COREY J WILSON, Complainant
NEW HORIZON CENTER INC, Respondent
An administrative law judge (ALJ) for the Equal Rights Division of the Department of Workforce Development issued a decision in this matter. A timely petition for review was filed.
The commission has considered the petition and the positions of the parties, and it has reviewed the evidence submitted to the ALJ. Based on its review, the commission agrees with the decision of the ALJ, and it adopts the findings and conclusion in that decision as its own.
The decision of the administrative law judge (copy attached) is affirmed.
Dated and mailed September 11, 2003
wilsoco2 . rsd : 125 : 9
/s/ David B. Falstad, Chairman
/s/ James T. Flynn, Commissioner
/s/ Robert Glaser, Commissioner
In his petition for review the complainant takes issue with the ALJ's memorandum opinion statement that the substantial relation test is an objective test to be applied after-the-fact by the reviewing tribunal and that it does not matter whether or not the employer considered the substantially related issue when making the termination decision. The ALJ's statement correctly reflects long-established case law with respect to the substantial relationship defense. See, e.g., Black v. Warner Cable Communications (LIRC, 07/10/89), "The 'substantial relation' test provided for in s. 111.335, Stats., is an objective, legal test, not a test of the employer's motives. It is an affirmative defense, and if it is demonstrated at hearing to have been applicable as a matter of law to a challenged decision, it operates as a bar to any finding of liability whether or not, at the time of the challenged decision, the employer had a conscious intention or belief that it was acting because of a `substantial relationship' between certain offenses and the job." See, also, Collins v. Milwaukee County Civil Service Commission (LIRC, 03/08/91), aff'd, sub nom. Collins v. LIRC, Case No. 91-2839, Ct. App., Dist. 1, unpublished decision, 12/15/92; Santos v. Whitehead Specialties (LIRC, 02/26/92).

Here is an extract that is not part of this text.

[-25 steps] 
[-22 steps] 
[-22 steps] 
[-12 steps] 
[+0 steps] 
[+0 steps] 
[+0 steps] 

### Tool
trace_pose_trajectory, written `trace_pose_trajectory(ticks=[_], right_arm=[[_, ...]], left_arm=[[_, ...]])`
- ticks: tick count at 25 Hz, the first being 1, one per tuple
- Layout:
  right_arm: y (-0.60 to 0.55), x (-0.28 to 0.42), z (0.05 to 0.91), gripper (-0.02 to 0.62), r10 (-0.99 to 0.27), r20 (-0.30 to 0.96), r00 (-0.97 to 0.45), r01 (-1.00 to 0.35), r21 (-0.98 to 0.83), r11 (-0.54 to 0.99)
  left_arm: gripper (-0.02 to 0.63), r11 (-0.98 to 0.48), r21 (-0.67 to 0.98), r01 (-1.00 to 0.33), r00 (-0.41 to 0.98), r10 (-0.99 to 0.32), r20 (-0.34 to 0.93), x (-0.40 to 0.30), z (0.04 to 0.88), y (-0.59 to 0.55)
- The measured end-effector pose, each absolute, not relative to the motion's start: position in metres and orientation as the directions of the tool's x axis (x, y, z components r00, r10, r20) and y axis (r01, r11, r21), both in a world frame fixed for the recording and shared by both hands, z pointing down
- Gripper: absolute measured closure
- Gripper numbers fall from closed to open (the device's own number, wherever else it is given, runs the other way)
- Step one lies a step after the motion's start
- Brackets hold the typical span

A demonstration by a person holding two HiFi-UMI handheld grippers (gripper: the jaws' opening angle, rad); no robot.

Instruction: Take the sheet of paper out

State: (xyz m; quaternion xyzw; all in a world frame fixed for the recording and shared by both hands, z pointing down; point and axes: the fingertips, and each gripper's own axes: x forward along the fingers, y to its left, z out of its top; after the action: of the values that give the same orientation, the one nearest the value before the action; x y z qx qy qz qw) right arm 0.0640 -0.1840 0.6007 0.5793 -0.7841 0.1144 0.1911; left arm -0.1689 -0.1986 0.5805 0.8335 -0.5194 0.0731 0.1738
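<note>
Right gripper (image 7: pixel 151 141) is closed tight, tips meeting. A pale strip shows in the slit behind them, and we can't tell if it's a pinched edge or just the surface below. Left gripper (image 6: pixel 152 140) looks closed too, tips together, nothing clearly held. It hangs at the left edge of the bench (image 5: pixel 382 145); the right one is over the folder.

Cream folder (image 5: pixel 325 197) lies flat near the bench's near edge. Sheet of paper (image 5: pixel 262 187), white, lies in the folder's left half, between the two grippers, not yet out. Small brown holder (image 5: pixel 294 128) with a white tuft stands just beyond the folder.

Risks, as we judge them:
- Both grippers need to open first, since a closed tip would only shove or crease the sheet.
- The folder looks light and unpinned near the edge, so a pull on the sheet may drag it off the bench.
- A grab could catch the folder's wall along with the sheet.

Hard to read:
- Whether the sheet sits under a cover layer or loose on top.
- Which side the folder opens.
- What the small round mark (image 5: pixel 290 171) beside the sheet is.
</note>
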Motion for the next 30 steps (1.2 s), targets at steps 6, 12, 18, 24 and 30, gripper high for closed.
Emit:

Next, the complainant apparently misconstrues the import of the ALJ's statement that the Fair Employment Act does not protect employees from ordinances or other rules imposed upon employers. First the complainant argues that the respondent was not a county facility so it was not bound by any county rules. Then he argues that the respondent "negligently terminated me because they claimed the ordinance required them to do so." However, the gist of what the ALJ was saying was that the Fair Employment Act protected employees from prohibited conviction record discrimination, not ordinances or rules that were imposed upon employers, and that the record in this case overwhelmingly supported the conclusion that the complainant was terminated because of his conviction record.
Finally, the complainant argues that the substantial relationship test is biased (because in County of Milwaukee v. LIRC, 139 Wis. 2d 805 (1987), the court stated that it was not the details of the criminal activity that are important, but rather the circumstances that foster criminal activity, such as opportunity for criminal behavior, reaction to responsibility and character traits of the person), and that it was never proven that a substantial relationship exists between his crime and his job with the respondent. As reason for the alleged lack of relationship, the complainant argues that he was convicted of a "non-violent crime," that children were not used in the commission of his crime and that he has never abused or neglected anyone. These arguments fail. First of all, regardless of what the complainant thinks of the County of Milwaukee decision, this is the law. Second, contrary to argument by the complainant, there is a substantial relationship between his convictions for party to possession with intent to deliver/manufacture controlled substances (1989) and possession with intent to deliver/manufacture controlled substances (1993), and his job as a counselor at a group home residential center for youths that have had criminal, emotional or mental health problems. As stated by the ALJ:
"Given the freedom from the supervision, the free time available during the shifts worked and in the residence setting, and the position of trust and responsibility the job involves in dealing with youth who have already had trouble with the law and/or are having emotional or mental health issues, the Administrative Law Judge can reach no other conclusion but that there is a substantial relationship between the conviction record and the job involved in this case. The Labor and Industry Review Commission reached a similar conclusion in Sellars v. Sunburst Youth Homes, (LIRC, 7-18-1995), when it concluded that a conviction for delivery of cocaine was substantially related to employment as a youth counselor for emotionally disturbed juveniles. See also, Delapast v. Northwoods Beach Home Caring Homes, (LIRC, 2-17-1993), where felony delivery of controlled substances was found to be substantially related to a job care for dependent adults."
Accordingly, the commission therefore affirms the decision of the administrative law judge.